With vigils and concerts outside prisons, Catalan independence supporters for months have shown their backing for 12 separatist leaders who are to go on trial on Tuesday over their bid to break the autonomous region away from Spain.
Now that the highly anticipated trial is finally about to get underway at the Spanish Supreme Court in Madrid, they have vowed to step up their protests in another show of solidarity.
While just 12 leaders are to sit in the dock over their role in the failed 2017 independence bid, many Catalan separatists feel that they are also being put on trial for having taken part in a banned referendum held on Oct. 1 that year.
Photo: EFE
“I’m a lifelong separatist and I voted on Oct. 1, it’s as if I was being tried,” retired teacher Eugenia Fernandez said at a recent vigil held for the detained Catalan leaders at the Plaza de la Vila de Gracia in Barcelona.
“We’re here because of the huge injustice that our government is in jail or exile for doing what we asked them to do — fight to set up a Catalan republic,” the 67-year-old said.
The vigil that Fernandez took part in has been held every Monday evening for the past 15 months at the square in Gracia, a bohemian district of the Catalan capital, which is also its most pro-separatist.
People held up large black and white images of the Catalan leaders, as well of those who fled abroad after the failed independence bid, along with the word “freedom” in Catalan and English.
Only the chime of a clock on top of an imposing 19th century tower in the center of the square broke the silence.
Nine of the leaders have been charged with rebellion, with some also accused of misuse of public funds. They have all been in pretrial detention for months, some of them for more than a year.
“This is a reaction against the brutality of this trial, which is not against a few people, but is instead against Catalan political feeling,” said award-winning Catalan writer Ramon Solsona, who read some poems at the vigil.

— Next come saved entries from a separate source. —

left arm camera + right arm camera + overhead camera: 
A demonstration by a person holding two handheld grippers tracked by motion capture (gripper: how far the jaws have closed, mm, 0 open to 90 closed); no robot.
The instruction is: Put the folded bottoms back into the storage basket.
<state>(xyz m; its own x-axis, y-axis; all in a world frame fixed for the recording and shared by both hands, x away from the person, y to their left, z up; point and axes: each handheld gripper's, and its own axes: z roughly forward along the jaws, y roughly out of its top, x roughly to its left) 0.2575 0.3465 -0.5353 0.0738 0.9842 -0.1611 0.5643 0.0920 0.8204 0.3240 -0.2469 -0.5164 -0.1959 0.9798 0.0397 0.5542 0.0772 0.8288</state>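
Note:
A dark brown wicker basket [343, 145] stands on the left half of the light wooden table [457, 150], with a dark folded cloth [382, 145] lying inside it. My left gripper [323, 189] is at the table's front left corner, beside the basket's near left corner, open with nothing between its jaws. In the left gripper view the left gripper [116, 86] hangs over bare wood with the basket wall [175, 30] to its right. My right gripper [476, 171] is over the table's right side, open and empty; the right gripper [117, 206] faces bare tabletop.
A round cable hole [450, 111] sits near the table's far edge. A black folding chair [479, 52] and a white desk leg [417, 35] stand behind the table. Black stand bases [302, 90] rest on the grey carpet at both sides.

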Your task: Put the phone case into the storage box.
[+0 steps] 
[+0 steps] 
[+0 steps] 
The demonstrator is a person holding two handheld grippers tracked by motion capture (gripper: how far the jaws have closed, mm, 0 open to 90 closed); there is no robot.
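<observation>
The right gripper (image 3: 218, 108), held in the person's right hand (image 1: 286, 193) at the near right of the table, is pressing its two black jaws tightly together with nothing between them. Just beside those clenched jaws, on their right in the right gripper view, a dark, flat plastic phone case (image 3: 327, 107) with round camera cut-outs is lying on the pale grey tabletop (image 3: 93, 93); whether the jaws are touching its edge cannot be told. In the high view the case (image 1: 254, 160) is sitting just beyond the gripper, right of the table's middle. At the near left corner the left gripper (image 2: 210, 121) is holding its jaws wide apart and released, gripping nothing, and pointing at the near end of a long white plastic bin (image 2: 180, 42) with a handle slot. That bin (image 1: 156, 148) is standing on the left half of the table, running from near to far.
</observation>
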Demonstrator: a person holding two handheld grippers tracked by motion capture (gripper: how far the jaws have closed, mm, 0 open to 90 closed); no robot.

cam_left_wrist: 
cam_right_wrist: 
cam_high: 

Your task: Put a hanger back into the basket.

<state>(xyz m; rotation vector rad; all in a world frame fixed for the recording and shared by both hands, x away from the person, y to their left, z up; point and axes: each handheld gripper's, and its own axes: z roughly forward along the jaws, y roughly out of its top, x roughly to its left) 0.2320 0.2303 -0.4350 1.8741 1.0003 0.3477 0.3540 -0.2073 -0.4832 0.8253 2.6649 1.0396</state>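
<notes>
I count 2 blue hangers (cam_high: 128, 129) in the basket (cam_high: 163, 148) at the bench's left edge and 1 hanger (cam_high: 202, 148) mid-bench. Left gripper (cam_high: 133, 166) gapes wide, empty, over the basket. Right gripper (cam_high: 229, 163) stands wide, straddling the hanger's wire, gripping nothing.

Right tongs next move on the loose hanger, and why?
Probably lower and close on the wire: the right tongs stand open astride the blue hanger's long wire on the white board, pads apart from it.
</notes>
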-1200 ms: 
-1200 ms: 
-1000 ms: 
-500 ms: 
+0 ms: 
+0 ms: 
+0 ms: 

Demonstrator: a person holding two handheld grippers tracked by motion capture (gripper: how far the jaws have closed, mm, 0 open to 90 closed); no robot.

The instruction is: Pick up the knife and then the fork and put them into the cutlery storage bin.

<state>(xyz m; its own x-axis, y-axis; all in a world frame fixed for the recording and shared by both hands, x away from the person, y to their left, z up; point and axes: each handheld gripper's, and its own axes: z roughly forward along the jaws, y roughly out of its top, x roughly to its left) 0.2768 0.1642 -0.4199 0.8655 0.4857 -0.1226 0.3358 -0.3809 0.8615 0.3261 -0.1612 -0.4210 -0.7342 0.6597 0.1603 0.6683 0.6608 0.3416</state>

Similar events have been held across the northeastern region, where the leaders have obtained near-martyr status among many separatists, who see them as political prisoners.
The 12 defendants face prison sentences of between seven and 25 years if convicted, with former Catalan vice president Oriol Junqueras at risk of the longest sentence.
Catalonia’s president at the time of the secession bid, Carles Puigdemont, is not among those on trial, as he fled to Belgium, where he regularly receives visits from top Catalan separatists.
With Catalan separatist parties divided over strategy — some calling for more civil disobedience, while others favor dialogue with the central government — the cause of the jailed Catalan leaders helps keep them united.
Polls show that the region remains split over the issue of independence, and separatist protests — which in the past drew more than 1 million people — appear to have lost strength.
Pro-independence groups have responded by holding smaller events to show support for the detained separatist leaders.
The defendants were moved from prisons in Madrid to jails in Catalonia shortly after Spanish Prime Minister Pedro Sanchez of the Spanish Socialist Workers’ Party came to power in June last year, in what was seen as a goodwill gesture.
Since then separatists have gathered regularly outside of the Catalan jails where they are being held, holding concerts, camping outside overnight and forming human pyramids called castells, a Catalan tradition.
Separatist parties and associations have vowed to stage a wave of protests during the trial, starting with demonstrations on Tuesday and Saturday in Barcelona, followed by a general strike across Catalonia on Thursday next week. A major protest is scheduled in Madrid on March 16.
Protests are also planned outside of Spain, in Berlin, Paris, Brussels and London.
“In the end, they are judging all of us. They are judging an entire people and its right to self-determination,” Catalan President Quim Torra said last month at an event with relatives of the jailed leaders.